**Your instructions**. Retype only the lines below from the one with "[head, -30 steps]" to the one with "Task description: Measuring", inclusive, skipping every image.
Start of Dataset extract
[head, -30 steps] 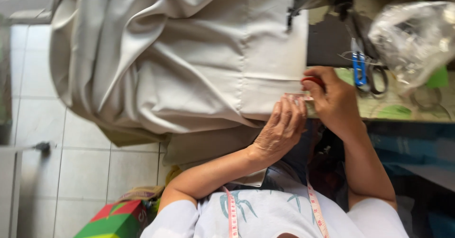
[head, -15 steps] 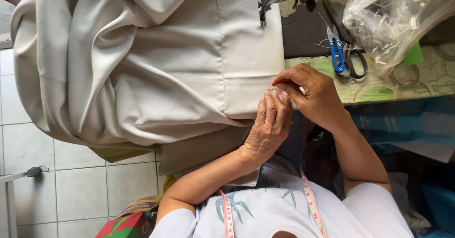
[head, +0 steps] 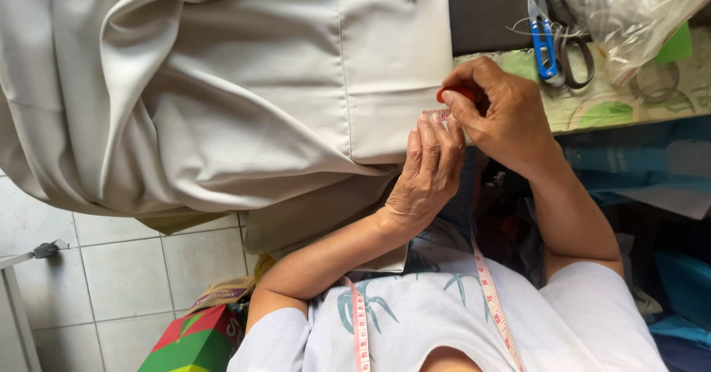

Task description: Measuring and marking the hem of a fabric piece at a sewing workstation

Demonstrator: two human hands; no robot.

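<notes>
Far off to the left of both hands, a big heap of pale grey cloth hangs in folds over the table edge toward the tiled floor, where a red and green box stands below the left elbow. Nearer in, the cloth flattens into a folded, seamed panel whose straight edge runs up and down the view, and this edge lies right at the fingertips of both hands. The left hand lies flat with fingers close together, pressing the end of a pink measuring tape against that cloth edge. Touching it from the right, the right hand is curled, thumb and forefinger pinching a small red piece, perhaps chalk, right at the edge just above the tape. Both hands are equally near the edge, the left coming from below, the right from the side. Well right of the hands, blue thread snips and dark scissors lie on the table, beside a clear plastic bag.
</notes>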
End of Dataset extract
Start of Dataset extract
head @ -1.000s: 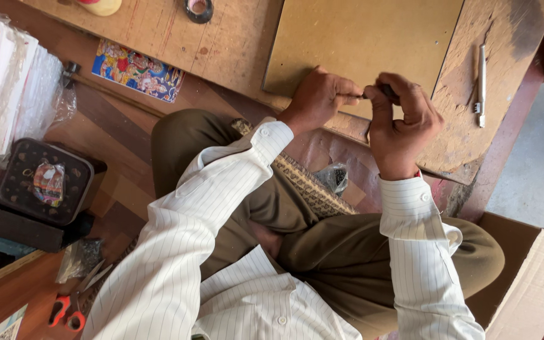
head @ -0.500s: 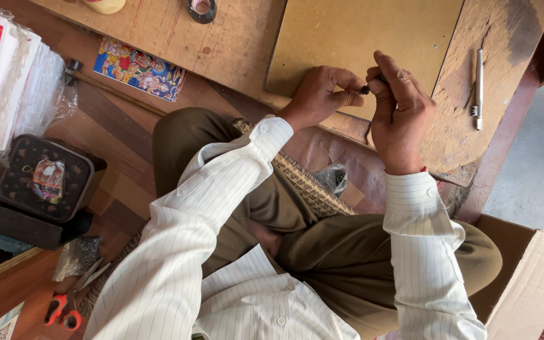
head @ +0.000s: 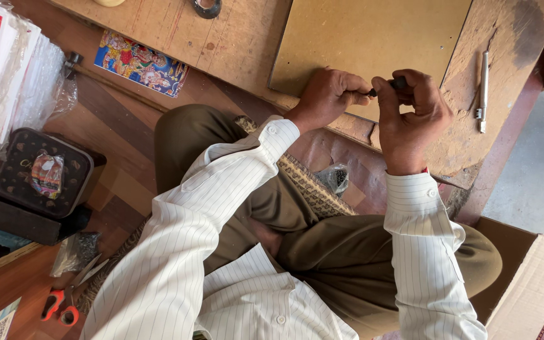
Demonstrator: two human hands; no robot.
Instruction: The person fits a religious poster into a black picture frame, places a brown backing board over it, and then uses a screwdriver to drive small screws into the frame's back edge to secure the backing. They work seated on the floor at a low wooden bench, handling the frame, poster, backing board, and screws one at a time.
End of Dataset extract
**Task response**.
[head, -30 steps] 
[head, -15 steps] 
[head, +0 steps] 

Task description: Measuring and marking the hem of a fabric piece at a sewing workstation

Work on the answer has been completed.